[SPARK-52394][PS] Fix autocorr divide-by-zero error under ANSI mode #51192

xinrong-meng · 2025-06-16T22:29:30Z

What changes were proposed in this pull request?

Fix autocorr divide-by-zero error under ANSI mode

Why are the changes needed?

Ensure pandas on Spark works well with ANSI mode on.
Part of https://issues.apache.org/jira/browse/SPARK-52169.

Does this PR introduce any user-facing change?

When ANSI is on,

FROM

>>> s = ps.Series([1, 0, 0, 0])
>>> s.autocorr()
...
25/08/04 13:25:13 ERROR Executor: Exception in task 0.0 in stage 5.0 (TID 33)
org.apache.spark.SparkArithmeticException: [DIVIDE_BY_ZERO] Division by zero. Use `try_divide` to tolerate divisor being 0 and return NULL instead. If necessary set "spark.sql.ansi.enabled" to "false" to bypass this error. SQLSTATE: 22012
== DataFrame ==
"corr" was called from
...

TO

>>> s = ps.Series([1, 0, 0, 0])
>>> s.autocorr()
nan

How was this patch tested?

Unit tests.

Commands below passed

 1004  SPARK_ANSI_SQL_MODE=true ./python/run-tests --python-executables=python3.11 --testnames "pyspark.pandas.tests.series.test_stat SeriesStatTests.test_autocorr"

 1009  SPARK_ANSI_SQL_MODE=false ./python/run-tests --python-executables=python3.11 --testnames "pyspark.pandas.tests.series.test_stat SeriesStatTests.test_autocorr

Was this patch authored or co-authored using generative AI tooling?

No.

zhengruifeng · 2025-06-18T01:22:55Z

python/pyspark/pandas/series.py

        else:
            lag_scol = F.lag(scol, lag).over(Window.orderBy(NATURAL_ORDER_COLUMN_NAME))
            lag_col_name = verify_temp_column_name(sdf, "__autocorr_lag_tmp_col__")
-            corr = (
-                sdf.withColumn(lag_col_name, lag_scol)
-                .select(F.corr(scol, F.col(lag_col_name)))

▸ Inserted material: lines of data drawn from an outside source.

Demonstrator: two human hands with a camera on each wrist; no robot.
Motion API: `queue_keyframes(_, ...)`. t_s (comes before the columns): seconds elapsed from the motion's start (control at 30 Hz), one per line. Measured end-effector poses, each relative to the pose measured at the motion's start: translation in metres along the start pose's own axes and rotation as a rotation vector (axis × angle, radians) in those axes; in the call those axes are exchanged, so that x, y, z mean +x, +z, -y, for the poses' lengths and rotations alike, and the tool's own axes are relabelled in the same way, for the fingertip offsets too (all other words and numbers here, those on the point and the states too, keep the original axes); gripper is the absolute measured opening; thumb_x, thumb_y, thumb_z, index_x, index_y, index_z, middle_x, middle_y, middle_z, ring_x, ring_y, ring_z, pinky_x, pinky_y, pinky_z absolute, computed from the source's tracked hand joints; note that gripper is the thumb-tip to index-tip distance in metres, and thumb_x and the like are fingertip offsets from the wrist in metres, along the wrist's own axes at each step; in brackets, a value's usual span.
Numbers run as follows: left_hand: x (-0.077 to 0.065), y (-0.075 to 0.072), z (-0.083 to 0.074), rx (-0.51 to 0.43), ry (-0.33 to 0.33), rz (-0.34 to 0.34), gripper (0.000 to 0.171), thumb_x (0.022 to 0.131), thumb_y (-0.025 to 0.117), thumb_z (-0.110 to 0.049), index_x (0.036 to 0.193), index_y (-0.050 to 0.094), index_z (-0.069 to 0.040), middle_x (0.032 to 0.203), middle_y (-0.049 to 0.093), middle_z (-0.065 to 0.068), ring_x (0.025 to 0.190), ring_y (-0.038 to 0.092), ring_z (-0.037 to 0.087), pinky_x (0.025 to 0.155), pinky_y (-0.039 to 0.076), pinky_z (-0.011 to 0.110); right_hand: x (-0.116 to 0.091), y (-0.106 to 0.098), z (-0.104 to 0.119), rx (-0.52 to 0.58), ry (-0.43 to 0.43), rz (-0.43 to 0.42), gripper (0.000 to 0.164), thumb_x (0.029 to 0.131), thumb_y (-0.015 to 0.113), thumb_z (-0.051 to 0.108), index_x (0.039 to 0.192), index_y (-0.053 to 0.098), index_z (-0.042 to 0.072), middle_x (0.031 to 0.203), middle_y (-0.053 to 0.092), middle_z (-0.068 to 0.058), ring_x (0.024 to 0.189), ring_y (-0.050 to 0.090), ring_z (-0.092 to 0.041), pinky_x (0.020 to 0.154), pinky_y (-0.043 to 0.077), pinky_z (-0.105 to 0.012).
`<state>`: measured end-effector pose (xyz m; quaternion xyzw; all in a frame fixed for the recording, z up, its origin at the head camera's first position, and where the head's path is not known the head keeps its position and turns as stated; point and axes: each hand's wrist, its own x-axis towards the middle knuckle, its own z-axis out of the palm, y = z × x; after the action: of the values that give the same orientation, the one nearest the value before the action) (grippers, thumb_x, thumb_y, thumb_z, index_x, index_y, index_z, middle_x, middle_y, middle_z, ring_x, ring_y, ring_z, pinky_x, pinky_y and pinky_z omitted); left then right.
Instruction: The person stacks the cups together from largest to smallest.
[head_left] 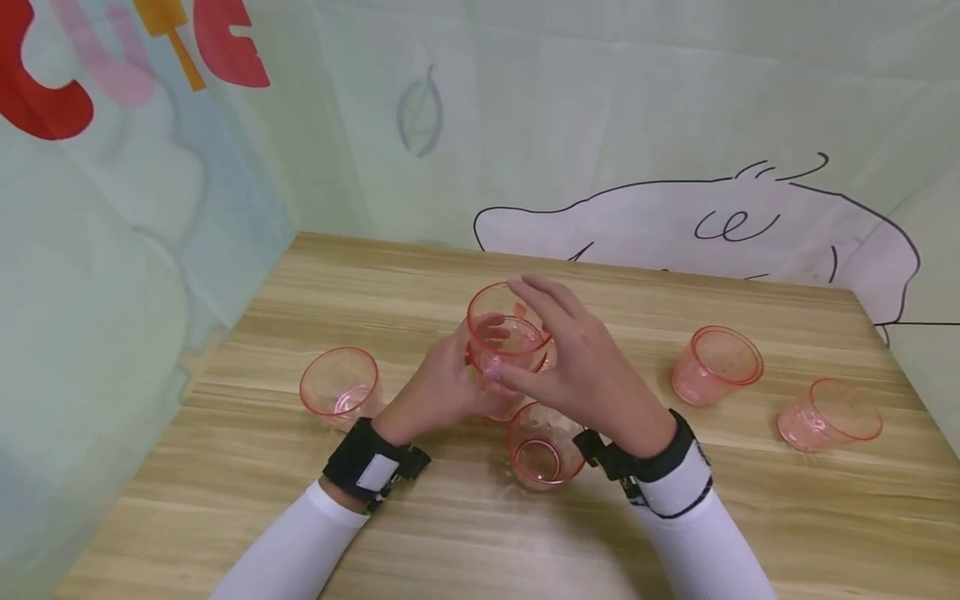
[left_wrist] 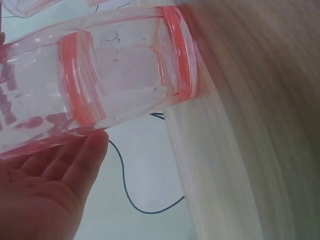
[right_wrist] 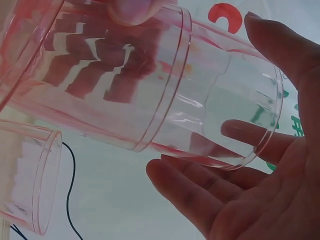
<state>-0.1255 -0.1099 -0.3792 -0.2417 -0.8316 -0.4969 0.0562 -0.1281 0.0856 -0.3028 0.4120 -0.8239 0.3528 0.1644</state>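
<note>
In the head view, my left hand point(head_left: 447, 382) wraps round a stack of clear pinkish-red plastic cups; its fingers show through the cup walls. An upper cup point(head_left: 501, 321) stands nested in the stack, its mouth facing up. My right hand point(head_left: 581, 362) is spread loosely about that upper cup, thumb on the near side and fingers by the far rim. In the right wrist view, its thumb tip stands off the wall and the fingers point(right_wrist: 200, 192) lie fairly straight alongside. The stack point(left_wrist: 130, 60) crosses the left wrist view, with left-hand fingers point(left_wrist: 82, 165) beside it.
One matching cup point(head_left: 542, 458) stands just in front of the stack. Another cup point(head_left: 341, 385) is to the left, and two more, an upright cup point(head_left: 716, 367) and a far-right cup point(head_left: 825, 417), stand to the right. A printed cloth point(head_left: 600, 108) backs the wooden table point(head_left: 420, 533).
</note>
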Motion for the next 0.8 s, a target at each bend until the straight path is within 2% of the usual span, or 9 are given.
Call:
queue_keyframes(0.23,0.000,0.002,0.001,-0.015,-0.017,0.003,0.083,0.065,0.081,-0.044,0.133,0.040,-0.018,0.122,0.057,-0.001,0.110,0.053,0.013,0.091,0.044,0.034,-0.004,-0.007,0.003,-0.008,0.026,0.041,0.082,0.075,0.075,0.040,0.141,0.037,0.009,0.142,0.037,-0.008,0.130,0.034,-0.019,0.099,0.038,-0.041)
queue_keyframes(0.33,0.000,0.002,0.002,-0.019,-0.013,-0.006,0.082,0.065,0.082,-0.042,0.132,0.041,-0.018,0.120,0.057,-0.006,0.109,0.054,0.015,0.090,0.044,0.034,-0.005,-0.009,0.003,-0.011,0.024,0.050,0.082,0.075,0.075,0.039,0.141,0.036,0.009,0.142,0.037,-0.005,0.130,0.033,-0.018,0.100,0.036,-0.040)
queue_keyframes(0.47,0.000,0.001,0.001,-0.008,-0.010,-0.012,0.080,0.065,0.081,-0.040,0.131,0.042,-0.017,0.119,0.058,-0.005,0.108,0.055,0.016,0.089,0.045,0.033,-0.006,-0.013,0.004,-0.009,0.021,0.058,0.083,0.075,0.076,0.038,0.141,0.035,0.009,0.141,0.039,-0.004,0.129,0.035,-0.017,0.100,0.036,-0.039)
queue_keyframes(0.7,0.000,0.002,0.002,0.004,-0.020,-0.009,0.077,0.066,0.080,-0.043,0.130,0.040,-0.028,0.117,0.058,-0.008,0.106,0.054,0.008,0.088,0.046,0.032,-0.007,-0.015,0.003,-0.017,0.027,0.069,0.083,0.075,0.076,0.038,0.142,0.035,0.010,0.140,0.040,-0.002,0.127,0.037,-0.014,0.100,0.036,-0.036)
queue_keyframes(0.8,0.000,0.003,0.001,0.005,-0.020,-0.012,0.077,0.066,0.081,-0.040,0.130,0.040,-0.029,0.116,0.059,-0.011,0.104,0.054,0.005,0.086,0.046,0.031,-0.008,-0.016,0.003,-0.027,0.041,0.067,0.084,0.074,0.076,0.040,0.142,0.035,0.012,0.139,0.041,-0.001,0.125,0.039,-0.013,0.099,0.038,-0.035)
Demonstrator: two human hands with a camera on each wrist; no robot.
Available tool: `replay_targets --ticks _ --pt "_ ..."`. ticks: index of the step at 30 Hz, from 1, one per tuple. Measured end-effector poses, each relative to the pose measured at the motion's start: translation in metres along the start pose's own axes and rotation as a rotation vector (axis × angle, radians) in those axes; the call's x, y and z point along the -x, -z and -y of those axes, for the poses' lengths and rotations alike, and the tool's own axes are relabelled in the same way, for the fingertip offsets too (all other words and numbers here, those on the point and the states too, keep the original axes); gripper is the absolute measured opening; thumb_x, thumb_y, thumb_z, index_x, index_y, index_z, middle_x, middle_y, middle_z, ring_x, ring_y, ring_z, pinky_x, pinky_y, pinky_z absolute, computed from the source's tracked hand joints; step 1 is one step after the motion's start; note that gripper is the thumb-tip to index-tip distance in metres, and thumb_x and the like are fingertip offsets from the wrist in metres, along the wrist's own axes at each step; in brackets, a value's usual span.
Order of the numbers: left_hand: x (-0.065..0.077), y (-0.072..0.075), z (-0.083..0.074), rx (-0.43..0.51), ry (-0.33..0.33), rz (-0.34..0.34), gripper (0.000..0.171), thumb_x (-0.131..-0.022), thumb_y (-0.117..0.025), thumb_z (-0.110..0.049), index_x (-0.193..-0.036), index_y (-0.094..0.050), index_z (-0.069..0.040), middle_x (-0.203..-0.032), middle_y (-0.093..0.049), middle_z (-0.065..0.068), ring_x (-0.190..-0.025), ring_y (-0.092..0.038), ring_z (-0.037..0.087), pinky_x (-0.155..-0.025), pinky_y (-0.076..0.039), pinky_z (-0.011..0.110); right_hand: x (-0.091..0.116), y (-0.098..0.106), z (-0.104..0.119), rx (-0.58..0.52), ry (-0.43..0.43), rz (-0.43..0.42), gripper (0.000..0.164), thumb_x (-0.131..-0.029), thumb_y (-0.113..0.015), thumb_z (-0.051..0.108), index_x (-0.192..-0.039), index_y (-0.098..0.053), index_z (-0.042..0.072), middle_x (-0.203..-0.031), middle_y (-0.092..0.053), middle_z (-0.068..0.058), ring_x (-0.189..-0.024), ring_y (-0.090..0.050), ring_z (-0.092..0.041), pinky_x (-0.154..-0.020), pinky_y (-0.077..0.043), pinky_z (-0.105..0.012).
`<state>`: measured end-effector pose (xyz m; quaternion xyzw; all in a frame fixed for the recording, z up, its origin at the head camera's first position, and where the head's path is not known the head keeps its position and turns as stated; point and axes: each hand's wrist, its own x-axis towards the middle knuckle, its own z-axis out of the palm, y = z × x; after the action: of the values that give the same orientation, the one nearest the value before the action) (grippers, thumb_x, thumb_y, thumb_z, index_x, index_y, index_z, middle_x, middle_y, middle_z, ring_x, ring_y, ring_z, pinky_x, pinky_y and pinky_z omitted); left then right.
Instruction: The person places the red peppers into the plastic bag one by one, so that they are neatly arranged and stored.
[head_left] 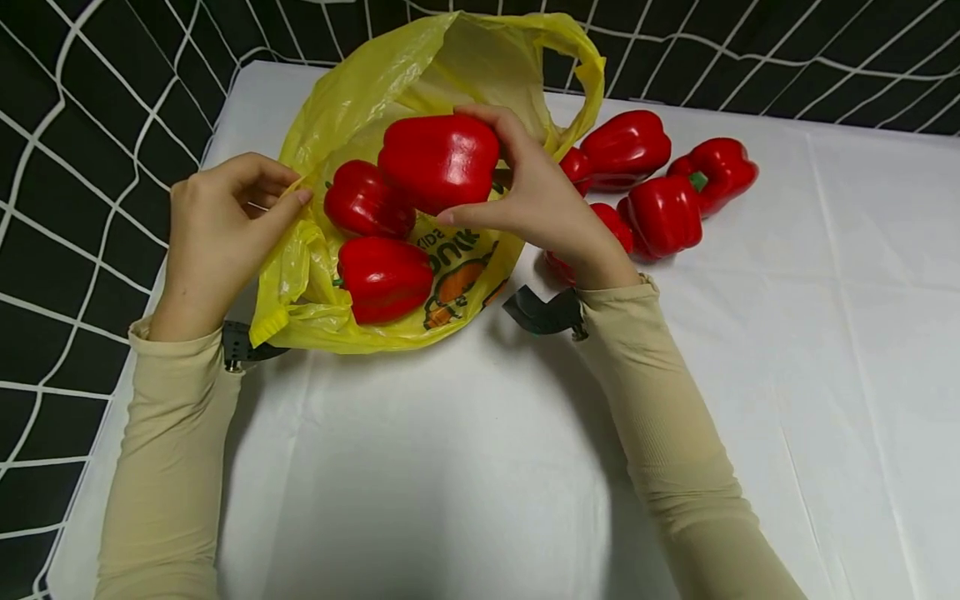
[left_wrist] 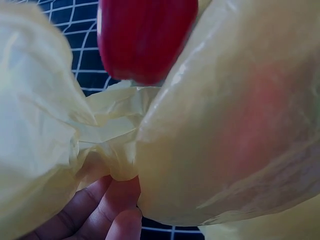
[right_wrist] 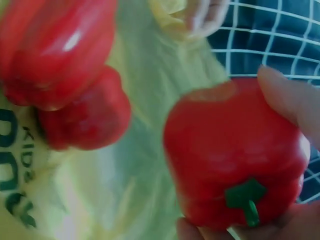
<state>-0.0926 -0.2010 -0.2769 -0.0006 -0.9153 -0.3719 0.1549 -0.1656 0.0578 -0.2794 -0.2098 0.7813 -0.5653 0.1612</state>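
Note:
My left hand [head_left: 225, 225] pinches the left edge of a yellow plastic bag [head_left: 360, 92] between thumb and fingers; the left wrist view shows the gathered plastic [left_wrist: 117, 150] at the fingertips. Over the bag's opening, my right hand [head_left: 532, 183] grips a red bell pepper [head_left: 442, 158], thumb on the near side and fingers on the far side. In the right wrist view this pepper's green stem [right_wrist: 246, 195] faces the camera. Two more red bell peppers, an upper one [head_left: 363, 200] and a lower one [head_left: 386, 279], lie in the bag beneath the held one.
Right of the bag, several red bell peppers [head_left: 663, 217] lie grouped on the white-covered table [head_left: 825, 350], some partly hidden behind the right hand and wrist. Dark walls with white netting [head_left: 67, 250] border the table at the left and back. The bag's loop handle [head_left: 588, 75] stands up near the back.

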Motion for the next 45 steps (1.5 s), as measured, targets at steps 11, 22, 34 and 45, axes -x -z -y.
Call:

how does corr affected by ansi?

The example below shows how F.corr(col1, col2) fails with a DIVIDE_BY_ZERO error when ANSI on

>>> df = spark.createDataFrame( ... [(1, None), (0, 1), (0, 0), (0, 0)], ... ["val", "lag"] ... ) >>> df.show() +---+----+ |val| lag| +---+----+ | 1|NULL| | 0| 1| | 0| 0| | 0| 0| +---+----+ >>> df.select(F.corr("val", "lag")).show() ... org.apache.spark.SparkArithmeticException: [DIVIDE_BY_ZERO] Division by zero. Use `try_divide` to tolerate divisor being 0 and return NULL instead. If necessary set "spark.sql.ansi.enabled" to "false" to bypass this error. SQLSTATE: 22012 == DataFrame == "corr" was called from ... >>> spark.conf.set("spark.sql.ansi.enabled", False) >>> df.select(F.corr("val", "lag")).show() +--------------+ |corr(val, lag)| +--------------+ | NULL| +--------------+

xinrong-meng · 2025-08-04T20:50:36Z

May I get a review @zhengruifeng @ueshin thank you!

ueshin · 2025-08-04T23:01:23Z

python/pyspark/pandas/series.py

+
+            sdf_lag = sdf.withColumn(lag_col_name, lag_scol)
+            if is_ansi_mode_enabled(sdf.sparkSession):
+                cov_value = sdf_lag.select(F.covar_samp(scol, F.col(lag_col_name))).first()[0]


nit: Why is this using first() instead of head()?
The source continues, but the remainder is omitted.